ゴールデン読書ウィークと称して、自宅で読書をしていますが、何も活字ばかりが読書じゃないです。
漫画だって立派な読書。
例えば我が家の子どもたちは『はたらく細胞』を読みまくっているおかげで、体の仕組みについて、なんだかものすごい解説をしてくれるようになっています。
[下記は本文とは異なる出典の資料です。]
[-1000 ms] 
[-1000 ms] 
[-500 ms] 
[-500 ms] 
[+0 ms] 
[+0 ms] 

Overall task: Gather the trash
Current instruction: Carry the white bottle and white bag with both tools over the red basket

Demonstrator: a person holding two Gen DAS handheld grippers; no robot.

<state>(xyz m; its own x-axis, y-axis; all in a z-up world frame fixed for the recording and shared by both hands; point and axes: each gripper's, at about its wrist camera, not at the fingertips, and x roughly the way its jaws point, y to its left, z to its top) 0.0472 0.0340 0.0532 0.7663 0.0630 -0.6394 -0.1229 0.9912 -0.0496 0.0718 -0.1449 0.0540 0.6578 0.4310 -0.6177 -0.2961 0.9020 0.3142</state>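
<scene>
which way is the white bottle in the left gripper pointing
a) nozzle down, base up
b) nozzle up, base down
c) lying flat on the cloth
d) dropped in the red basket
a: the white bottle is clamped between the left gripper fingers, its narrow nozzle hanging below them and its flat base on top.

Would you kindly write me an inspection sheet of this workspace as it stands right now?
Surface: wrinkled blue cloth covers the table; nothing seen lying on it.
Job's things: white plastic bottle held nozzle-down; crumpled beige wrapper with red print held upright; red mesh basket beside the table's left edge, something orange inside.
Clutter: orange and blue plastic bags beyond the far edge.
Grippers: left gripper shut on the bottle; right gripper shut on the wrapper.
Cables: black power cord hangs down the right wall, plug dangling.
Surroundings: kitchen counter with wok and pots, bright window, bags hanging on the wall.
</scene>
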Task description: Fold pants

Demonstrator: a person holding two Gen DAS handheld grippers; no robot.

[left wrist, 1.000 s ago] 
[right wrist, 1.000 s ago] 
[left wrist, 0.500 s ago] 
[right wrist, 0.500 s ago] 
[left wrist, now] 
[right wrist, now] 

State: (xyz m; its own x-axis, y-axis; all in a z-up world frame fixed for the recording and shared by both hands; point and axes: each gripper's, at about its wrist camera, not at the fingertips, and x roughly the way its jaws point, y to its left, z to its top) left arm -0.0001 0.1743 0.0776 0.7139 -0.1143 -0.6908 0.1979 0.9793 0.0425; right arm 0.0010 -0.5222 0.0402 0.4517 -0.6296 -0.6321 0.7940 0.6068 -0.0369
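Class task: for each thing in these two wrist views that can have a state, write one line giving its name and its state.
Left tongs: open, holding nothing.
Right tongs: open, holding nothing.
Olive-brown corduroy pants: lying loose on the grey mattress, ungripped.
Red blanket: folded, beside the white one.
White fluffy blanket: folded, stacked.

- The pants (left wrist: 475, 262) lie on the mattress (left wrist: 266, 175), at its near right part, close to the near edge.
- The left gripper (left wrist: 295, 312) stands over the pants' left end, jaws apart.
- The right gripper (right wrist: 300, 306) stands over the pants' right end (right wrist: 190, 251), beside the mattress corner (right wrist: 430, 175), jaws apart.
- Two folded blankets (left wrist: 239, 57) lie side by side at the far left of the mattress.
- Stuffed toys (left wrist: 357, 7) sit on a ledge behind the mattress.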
一方、僕はついつい大学時代の専攻が東洋哲学という事もあり、手が伸びてしまうのが哲学本。
読んだのは、マンガの論語と孔子。
⒈最高の入門書
まず、帯に推薦してる人のメッセージが良いね。
・若年層でも楽しめる本(落合陽一先生)
・最高の入門書(佐藤優先生)
小学校低学年の子どもにはちょっと難しいかもしれませんが、高学年や中学生くらいになれば歴史みたいな感じで楽しめるのではないでしょうか。
所々にある注釈がまた面白い。
⒉孔子の生涯
15にして学を志す
30にして立つ
40にして惑わず
50にして天命を知る
60にして耳順う
70にして己の〜
という言葉に知られるように、孔子は勉強ばっかりしてた人かなと思われがちですが、時は中国の春秋時代。覇者として中原を制覇していた周が衰え、群雄が割拠し始めてた頃の話。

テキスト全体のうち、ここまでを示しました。